> Excerpted data
+---+

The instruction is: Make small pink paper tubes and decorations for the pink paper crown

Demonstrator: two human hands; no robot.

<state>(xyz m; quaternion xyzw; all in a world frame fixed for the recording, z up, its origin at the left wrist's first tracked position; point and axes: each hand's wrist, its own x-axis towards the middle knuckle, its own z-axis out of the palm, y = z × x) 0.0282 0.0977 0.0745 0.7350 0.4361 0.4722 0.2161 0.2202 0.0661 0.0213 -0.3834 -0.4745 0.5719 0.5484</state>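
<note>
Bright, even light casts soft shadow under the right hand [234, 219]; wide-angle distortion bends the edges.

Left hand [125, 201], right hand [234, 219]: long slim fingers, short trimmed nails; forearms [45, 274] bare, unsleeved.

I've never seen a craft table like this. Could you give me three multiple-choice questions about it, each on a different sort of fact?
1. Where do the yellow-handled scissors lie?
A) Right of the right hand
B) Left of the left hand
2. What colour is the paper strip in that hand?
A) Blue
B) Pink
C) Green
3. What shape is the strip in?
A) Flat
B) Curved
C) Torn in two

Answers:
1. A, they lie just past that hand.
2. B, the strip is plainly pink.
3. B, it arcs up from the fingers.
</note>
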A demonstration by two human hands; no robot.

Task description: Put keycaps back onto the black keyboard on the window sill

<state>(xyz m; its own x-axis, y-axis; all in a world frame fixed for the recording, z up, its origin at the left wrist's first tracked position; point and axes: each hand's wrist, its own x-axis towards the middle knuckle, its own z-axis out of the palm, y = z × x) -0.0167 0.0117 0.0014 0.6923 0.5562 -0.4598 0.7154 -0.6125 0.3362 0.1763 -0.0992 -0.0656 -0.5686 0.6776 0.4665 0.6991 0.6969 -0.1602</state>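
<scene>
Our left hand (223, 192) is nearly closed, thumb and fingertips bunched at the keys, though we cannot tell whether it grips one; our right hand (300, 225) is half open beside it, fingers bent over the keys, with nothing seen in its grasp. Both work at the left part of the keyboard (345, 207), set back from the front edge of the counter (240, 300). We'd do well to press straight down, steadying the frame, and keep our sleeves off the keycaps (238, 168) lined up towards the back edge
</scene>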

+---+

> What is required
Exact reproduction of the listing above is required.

> The completed task
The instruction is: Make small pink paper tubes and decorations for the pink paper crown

Demonstrator: two human hands; no robot.

<state>(xyz m; quaternion xyzw; all in a world frame fixed for the recording, z up, its origin at the left wrist's first tracked position; point and axes: each hand's wrist, its own x-axis towards the middle knuckle, its own z-axis out of the palm, y = z × x) 0.0282 0.0977 0.0745 0.7350 0.4361 0.4722 0.2161 0.2202 0.0661 0.0213 -0.3834 -0.4745 0.5719 0.5484</state>
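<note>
Bright, even light casts soft shadow under the right hand [234, 219]; wide-angle distortion bends the edges.

Left hand [125, 201], right hand [234, 219]: long slim fingers, short trimmed nails; forearms [45, 274] bare, unsleeved.

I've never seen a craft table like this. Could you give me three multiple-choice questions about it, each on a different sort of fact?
1. Where do the yellow-handled scissors lie?
A) Right of the right hand
B) Left of the left hand
2. What colour is the paper strip in that hand?
A) Blue
B) Pink
C) Green
3. What shape is the strip in?
A) Flat
B) Curved
C) Torn in two

Answers:
1. A, they lie just past that hand.
2. B, the strip is plainly pink.
3. B, it arcs up from the fingers.
</note>
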A demonstration by two human hands; no robot.

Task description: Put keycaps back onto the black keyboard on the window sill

<state>(xyz m; its own x-axis, y-axis; all in a world frame fixed for the recording, z up, its origin at the left wrist's first tracked position; point and axes: each hand's wrist, its own x-axis towards the middle knuckle, its own z-axis out of the palm, y = z × x) -0.0167 0.0117 0.0014 0.6923 0.5562 -0.4598 0.7154 -0.6125 0.3362 0.1763 -0.0992 -0.0656 -0.5686 0.6776 0.4665 0.6991 0.6969 -0.1602</state>
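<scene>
Our left hand (223, 192) is nearly closed, thumb and fingertips bunched at the keys, though we cannot tell whether it grips one; our right hand (300, 225) is half open beside it, fingers bent over the keys, with nothing seen in its grasp. Both work at the left part of the keyboard (345, 207), set back from the front edge of the counter (240, 300). We'd do well to press straight down, steadying the frame, and keep our sleeves off the keycaps (238, 168) lined up towards the back edge
</scene>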

What the exercise required has been answered in full.